Exercise brief
After finding the line with "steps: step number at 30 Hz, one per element" in the data below, set down exactly each line through the one with "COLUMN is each", inclusive, and stop there.

Exercise data
..........
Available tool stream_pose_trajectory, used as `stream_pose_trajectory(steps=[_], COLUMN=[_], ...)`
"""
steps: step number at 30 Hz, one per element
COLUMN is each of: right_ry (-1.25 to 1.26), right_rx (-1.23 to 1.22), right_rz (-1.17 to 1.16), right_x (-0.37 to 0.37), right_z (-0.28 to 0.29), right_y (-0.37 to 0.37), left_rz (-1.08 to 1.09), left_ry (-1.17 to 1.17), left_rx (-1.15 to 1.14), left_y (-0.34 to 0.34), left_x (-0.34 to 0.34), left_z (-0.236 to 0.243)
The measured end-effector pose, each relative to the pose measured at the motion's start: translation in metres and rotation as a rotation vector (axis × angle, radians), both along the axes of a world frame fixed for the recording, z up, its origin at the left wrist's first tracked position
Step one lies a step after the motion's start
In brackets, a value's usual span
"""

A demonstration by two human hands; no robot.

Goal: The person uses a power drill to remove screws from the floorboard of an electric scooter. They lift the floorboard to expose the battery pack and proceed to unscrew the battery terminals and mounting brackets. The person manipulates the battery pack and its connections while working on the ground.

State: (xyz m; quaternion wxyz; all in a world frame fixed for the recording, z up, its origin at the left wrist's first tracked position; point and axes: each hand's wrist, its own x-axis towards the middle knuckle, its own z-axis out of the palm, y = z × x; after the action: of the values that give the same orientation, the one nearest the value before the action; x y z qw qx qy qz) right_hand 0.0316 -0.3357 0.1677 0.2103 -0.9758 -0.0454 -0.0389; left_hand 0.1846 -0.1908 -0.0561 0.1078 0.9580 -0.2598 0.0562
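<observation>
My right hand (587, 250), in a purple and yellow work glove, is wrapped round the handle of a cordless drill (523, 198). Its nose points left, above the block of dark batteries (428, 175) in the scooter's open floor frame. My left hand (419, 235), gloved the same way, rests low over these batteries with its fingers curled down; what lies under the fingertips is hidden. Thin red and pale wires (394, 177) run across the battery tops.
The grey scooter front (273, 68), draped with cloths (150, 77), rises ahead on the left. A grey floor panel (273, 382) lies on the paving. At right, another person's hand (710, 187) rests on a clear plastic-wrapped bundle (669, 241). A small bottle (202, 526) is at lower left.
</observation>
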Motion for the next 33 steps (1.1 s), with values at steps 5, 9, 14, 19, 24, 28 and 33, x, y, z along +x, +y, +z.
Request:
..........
Solution for this task
steps: step number at 30 Hz, one per element
COLUMN is each of: right_ry (-1.25 to 1.26), right_rx (-1.23 to 1.22), right_rz (-1.17 to 1.16), right_x (-0.37 to 0.37), right_z (-0.28 to 0.29), right_y (-0.37 to 0.37), left_rz (-1.08 to 1.09), left_ry (-1.17 to 1.17), left_rx (-1.15 to 1.14), left_y (-0.34 to 0.34), left_x (-0.34 to 0.34), left_z (-0.236 to 0.243)

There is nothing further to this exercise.